/---
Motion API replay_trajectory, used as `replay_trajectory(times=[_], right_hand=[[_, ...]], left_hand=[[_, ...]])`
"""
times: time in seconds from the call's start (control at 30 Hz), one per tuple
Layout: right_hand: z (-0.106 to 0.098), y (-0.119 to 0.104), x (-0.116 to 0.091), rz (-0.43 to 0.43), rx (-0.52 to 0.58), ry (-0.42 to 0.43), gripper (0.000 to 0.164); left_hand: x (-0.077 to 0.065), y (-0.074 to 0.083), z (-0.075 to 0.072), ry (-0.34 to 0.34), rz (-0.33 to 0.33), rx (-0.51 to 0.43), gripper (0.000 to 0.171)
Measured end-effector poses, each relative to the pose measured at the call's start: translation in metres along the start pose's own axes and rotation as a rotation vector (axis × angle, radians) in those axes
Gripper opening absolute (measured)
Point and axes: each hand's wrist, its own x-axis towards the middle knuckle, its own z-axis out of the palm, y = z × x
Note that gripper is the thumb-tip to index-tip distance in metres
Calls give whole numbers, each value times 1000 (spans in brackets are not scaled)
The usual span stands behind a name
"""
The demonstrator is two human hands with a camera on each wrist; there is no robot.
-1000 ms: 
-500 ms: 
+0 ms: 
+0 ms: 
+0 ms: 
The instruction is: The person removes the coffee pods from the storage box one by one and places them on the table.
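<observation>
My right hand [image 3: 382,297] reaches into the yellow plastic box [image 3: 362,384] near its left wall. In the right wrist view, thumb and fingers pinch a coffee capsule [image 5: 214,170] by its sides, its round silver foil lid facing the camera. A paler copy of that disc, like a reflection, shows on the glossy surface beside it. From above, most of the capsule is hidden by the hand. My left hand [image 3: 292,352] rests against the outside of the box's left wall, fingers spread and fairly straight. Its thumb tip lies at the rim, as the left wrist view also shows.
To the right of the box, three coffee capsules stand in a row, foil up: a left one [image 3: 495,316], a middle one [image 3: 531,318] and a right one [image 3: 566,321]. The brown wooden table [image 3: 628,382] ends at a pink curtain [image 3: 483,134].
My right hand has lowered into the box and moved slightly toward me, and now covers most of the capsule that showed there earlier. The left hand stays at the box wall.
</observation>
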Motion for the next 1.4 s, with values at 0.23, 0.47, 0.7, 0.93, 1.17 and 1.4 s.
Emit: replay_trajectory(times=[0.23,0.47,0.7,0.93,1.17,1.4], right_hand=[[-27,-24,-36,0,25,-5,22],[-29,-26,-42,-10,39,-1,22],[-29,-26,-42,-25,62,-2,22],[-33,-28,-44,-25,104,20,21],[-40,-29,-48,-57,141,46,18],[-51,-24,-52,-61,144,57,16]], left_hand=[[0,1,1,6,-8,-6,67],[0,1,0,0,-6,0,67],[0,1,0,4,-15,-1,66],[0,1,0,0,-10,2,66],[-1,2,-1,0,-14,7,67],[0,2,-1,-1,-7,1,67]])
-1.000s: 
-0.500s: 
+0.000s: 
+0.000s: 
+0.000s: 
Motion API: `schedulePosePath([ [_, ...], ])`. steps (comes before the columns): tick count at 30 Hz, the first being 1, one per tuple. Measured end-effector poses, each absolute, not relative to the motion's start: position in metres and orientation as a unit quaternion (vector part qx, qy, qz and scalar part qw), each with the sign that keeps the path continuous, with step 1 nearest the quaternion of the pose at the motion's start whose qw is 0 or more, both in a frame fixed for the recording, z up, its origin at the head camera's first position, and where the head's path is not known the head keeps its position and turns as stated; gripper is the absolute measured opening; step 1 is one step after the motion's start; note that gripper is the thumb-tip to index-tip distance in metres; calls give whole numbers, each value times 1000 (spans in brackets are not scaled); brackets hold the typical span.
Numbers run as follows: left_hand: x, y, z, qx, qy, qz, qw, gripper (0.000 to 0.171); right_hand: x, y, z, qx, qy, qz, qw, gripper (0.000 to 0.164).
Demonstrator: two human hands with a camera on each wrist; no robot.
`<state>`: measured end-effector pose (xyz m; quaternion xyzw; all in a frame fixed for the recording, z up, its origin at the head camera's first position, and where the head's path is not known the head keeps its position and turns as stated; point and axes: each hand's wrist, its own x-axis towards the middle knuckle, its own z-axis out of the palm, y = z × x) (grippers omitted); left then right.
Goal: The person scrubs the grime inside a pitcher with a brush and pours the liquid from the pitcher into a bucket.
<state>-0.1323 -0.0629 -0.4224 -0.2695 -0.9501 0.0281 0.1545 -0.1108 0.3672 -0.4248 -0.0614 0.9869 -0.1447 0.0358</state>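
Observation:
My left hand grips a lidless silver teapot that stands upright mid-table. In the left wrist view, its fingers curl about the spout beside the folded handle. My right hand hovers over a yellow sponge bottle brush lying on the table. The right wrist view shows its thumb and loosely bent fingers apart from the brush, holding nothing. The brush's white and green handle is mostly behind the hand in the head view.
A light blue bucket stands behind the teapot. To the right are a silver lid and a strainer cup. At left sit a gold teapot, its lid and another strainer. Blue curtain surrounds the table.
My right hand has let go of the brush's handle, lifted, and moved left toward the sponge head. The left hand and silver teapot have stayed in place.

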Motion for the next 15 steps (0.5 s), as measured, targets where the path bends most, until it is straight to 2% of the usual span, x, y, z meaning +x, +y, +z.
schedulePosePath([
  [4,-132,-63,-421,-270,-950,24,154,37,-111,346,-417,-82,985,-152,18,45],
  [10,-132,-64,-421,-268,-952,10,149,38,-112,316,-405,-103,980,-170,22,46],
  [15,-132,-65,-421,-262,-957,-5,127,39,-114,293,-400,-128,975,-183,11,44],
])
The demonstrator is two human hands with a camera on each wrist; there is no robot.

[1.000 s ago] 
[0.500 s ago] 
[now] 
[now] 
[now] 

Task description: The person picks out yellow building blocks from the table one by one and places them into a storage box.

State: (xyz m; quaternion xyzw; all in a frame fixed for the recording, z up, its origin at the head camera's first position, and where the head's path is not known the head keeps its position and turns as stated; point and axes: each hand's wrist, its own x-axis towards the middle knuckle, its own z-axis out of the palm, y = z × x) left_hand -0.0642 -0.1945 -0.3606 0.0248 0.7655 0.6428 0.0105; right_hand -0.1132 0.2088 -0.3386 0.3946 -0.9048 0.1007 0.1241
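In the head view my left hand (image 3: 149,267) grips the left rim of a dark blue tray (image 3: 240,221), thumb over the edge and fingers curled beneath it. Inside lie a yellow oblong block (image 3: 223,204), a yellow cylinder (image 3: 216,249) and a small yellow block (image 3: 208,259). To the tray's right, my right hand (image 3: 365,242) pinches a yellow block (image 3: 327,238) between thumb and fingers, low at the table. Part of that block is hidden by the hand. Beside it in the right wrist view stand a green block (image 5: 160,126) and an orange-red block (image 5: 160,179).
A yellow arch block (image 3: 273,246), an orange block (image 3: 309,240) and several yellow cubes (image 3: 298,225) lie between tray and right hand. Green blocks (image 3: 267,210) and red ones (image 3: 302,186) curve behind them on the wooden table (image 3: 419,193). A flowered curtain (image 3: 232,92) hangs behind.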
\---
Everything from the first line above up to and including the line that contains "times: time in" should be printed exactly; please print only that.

#### OUTPUT OF THE EXERCISE:
Motion API replay_trajectory, used as `replay_trajectory(times=[_], right_hand=[[_, ...]], left_hand=[[_, ...]])`
"""
times: time in seconds from the call's start (control at 30 Hz), one per tuple

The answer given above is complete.